# REQUIRED ACTION
Everything in the listing beneath must be transcribed exactly.

# EXERCISE INPUTS
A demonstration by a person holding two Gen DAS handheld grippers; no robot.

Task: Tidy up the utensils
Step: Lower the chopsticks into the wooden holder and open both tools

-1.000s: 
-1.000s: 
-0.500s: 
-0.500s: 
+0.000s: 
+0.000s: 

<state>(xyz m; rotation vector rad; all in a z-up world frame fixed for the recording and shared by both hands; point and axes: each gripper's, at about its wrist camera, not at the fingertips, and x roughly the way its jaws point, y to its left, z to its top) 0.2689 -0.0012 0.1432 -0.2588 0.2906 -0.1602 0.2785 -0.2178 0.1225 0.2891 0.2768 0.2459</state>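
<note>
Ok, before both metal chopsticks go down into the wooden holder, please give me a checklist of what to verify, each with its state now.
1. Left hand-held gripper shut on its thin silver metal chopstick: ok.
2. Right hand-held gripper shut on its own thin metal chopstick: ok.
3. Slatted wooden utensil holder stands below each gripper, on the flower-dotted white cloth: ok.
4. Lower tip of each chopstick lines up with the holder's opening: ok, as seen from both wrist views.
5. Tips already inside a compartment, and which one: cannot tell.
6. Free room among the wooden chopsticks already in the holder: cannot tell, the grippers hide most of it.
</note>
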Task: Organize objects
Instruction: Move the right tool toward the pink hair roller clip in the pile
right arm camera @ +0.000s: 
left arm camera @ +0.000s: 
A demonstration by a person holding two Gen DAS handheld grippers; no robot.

# ANSWER TO THE EXERCISE
A demonstration by a person holding two Gen DAS handheld grippers; no robot.

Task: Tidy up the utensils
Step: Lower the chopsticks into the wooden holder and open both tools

-1.000s: 
-1.000s: 
-0.500s: 
-0.500s: 
+0.000s: 
+0.000s: 

<state>(xyz m; rotation vector rad; all in a z-up world frame fixed for the recording and shared by both hands; point and axes: each gripper's, at about its wrist camera, not at the fingertips, and x roughly the way its jaws point, y to its left, z to its top) 0.2689 -0.0012 0.1432 -0.2588 0.2906 -0.1602 0.2785 -0.2178 0.1225 0.2891 0.2768 0.2459</state>
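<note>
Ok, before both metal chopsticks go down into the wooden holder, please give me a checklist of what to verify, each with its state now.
1. Left hand-held gripper shut on its thin silver metal chopstick: ok.
2. Right hand-held gripper shut on its own thin metal chopstick: ok.
3. Slatted wooden utensil holder stands below each gripper, on the flower-dotted white cloth: ok.
4. Lower tip of each chopstick lines up with the holder's opening: ok, as seen from both wrist views.
5. Tips already inside a compartment, and which one: cannot tell.
6. Free room among the wooden chopsticks already in the holder: cannot tell, the grippers hide most of it.
</note>
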Task: Organize objects
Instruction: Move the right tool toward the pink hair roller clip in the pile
right arm camera @ +0.000s: 
left arm camera @ +0.000s: 
A demonstration by a person holding two Gen DAS handheld grippers; no robot.

The exercise asks for nothing further.